My team manages infrastructure for other companies, and we recently helped a company scale a Streamlit app that had the same issues you outlined (the use case was similar: ask for user input, download data from a database, process it, and display some tables and charts to the user). Some users would experience unsuccessful web socket connections past a certain number of concurrent users. When we monitored resource usage, we noticed memory leaks: RAM usage would keep increasing even after the app finished processing the data; this would cause a single user to clog resources even if they were only looking at the final results, and not triggering any heavy processing (so it's kind of surprising that you're not seeing any peaks in RAM in your metrics).
We resolved this by spinning up a job queue that does the heavy processing. Upon user input submission, the data processing job is triggered and executed in a separate machine. Jobs are queued to guarantee that we limit the number of concurrent jobs. Once the job finishes, it sends the result to the app and displays the tables and charts. The app becomes essentially a frontend that consumes a small amount of resources, and memory leaks are eliminated since the process is killed once it finishes.

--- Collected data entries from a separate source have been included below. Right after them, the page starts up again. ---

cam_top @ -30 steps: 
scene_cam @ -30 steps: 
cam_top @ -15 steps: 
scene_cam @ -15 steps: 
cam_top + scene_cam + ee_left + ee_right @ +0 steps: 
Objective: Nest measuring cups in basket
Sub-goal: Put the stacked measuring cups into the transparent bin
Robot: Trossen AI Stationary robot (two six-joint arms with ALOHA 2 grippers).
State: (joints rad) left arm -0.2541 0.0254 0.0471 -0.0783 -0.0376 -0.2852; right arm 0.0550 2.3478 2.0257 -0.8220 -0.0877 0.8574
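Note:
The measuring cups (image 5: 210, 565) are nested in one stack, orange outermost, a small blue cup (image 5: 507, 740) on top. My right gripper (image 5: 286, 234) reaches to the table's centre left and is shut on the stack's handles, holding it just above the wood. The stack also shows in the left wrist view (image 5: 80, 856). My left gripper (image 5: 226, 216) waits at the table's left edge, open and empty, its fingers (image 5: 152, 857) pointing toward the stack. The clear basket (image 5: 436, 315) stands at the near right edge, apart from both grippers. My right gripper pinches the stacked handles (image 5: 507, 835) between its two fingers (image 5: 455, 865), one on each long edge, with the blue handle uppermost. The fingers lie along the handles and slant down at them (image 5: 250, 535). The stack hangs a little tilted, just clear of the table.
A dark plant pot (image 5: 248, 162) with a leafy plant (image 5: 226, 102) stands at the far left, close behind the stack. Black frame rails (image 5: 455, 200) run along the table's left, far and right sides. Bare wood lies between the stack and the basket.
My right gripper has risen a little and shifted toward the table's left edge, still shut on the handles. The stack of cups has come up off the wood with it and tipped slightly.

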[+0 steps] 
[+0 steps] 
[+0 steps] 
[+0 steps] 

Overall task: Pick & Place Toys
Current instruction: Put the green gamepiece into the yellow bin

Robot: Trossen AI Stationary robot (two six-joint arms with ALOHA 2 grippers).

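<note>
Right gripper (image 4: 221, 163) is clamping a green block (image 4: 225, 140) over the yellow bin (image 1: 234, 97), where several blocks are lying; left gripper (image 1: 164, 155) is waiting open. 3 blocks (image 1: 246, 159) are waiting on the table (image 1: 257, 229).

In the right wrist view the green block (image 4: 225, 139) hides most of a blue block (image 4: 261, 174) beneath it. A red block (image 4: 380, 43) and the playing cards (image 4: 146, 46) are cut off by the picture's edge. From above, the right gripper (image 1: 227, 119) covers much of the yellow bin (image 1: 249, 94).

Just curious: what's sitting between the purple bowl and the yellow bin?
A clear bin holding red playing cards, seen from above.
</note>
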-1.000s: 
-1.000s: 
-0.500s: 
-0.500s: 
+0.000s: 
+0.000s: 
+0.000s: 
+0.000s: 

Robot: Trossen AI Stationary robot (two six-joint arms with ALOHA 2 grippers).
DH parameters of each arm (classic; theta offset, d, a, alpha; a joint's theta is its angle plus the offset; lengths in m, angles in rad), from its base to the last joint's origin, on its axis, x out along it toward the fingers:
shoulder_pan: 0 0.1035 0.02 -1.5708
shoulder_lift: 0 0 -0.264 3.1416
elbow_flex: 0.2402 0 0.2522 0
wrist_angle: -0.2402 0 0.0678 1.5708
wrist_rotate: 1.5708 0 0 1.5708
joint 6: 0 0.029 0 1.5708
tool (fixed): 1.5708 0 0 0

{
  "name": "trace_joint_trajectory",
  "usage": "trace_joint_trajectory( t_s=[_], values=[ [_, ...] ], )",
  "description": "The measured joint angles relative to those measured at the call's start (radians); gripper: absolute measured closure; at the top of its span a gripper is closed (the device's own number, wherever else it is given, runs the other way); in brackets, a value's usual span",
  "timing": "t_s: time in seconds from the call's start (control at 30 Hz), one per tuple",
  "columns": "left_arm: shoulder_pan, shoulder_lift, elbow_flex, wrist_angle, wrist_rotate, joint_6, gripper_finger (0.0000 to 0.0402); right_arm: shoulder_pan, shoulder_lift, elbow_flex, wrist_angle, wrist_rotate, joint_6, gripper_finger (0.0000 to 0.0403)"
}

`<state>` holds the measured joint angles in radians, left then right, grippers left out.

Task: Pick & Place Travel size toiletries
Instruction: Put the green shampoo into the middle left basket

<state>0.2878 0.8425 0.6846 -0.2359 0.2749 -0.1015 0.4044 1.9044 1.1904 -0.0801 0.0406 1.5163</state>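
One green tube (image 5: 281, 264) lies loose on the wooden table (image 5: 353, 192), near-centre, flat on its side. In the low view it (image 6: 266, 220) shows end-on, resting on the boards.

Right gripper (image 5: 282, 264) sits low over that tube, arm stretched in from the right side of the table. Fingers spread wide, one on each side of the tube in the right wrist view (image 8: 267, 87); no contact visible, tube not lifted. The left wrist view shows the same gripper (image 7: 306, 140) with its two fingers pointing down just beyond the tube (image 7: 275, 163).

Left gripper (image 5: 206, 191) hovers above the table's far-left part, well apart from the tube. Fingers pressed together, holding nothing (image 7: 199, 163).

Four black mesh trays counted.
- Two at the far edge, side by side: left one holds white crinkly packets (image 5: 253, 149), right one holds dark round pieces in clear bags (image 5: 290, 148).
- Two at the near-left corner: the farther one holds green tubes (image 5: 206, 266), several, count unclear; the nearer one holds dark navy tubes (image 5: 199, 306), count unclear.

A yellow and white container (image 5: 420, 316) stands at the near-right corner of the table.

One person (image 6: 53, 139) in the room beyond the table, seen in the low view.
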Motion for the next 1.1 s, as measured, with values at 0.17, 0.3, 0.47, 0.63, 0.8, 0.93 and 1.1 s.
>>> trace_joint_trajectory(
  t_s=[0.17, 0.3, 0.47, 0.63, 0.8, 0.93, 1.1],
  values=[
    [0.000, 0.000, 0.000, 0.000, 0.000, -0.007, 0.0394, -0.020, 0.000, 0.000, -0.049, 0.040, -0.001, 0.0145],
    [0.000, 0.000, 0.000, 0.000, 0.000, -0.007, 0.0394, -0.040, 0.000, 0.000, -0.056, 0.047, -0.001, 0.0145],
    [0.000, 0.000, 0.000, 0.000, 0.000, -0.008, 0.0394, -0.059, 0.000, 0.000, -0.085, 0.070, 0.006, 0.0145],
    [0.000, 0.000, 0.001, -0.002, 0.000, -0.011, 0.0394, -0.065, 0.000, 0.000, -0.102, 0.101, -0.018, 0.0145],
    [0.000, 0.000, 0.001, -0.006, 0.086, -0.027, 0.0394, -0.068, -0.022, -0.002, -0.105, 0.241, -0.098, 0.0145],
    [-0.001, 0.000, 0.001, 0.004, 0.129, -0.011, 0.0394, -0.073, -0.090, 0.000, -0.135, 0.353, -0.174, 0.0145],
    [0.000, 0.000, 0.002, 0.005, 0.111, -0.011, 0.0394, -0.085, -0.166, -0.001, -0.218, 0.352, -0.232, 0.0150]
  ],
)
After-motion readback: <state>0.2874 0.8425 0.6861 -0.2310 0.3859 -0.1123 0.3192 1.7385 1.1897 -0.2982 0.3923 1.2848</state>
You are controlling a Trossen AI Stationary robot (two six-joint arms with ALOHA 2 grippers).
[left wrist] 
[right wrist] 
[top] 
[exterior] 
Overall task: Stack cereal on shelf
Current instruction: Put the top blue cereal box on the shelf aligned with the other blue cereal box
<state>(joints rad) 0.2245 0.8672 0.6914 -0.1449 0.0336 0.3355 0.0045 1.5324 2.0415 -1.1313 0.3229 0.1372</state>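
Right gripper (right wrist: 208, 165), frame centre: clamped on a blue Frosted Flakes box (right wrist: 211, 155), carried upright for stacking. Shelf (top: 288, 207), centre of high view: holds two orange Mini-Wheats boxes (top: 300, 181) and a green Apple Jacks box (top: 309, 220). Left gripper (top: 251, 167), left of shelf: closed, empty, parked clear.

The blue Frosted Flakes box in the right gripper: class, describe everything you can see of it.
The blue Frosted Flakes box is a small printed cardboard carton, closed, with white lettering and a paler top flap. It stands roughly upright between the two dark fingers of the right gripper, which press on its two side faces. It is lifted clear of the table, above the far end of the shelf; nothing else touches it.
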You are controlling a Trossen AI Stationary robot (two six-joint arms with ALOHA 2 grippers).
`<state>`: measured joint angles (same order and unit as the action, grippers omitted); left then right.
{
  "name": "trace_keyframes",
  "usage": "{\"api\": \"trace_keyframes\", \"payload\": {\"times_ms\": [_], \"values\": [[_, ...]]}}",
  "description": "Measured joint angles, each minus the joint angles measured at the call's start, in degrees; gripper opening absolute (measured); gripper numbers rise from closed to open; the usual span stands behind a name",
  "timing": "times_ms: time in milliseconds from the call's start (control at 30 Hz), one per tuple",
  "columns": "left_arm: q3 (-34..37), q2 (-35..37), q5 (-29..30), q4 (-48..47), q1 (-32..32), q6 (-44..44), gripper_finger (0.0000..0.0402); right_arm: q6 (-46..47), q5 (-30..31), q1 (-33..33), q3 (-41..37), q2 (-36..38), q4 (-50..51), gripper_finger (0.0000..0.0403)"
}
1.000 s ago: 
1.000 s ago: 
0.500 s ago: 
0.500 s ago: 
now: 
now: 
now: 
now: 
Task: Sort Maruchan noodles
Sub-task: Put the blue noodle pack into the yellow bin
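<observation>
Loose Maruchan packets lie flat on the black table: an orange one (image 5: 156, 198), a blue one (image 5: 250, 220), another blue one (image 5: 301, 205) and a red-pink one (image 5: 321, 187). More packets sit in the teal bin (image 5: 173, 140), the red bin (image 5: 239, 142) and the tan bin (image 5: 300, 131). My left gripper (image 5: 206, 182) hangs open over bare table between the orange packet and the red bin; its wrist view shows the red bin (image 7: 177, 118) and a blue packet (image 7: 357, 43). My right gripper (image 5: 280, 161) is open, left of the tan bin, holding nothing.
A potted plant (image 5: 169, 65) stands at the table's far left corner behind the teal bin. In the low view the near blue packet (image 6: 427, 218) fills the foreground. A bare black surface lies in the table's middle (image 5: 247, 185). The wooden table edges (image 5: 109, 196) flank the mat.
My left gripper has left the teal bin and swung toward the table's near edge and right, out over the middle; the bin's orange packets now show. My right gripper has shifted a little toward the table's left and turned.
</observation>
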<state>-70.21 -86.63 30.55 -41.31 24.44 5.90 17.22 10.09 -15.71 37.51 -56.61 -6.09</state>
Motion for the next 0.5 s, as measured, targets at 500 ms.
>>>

The only caveat is that we had to re-implement parts of the application.
I think our problem is slightly different since there is hardly any R calculation involved - our app basically shows one row of a very simple db query. Also, none of our pods has reached its RAM limits and while one user is handled perfectly another user is not handled at all at the same time.
My guess would rather be that there is a problem setting up concurrent http or websocket connections past a certain number. Could you determine any restrictions on this in your use case?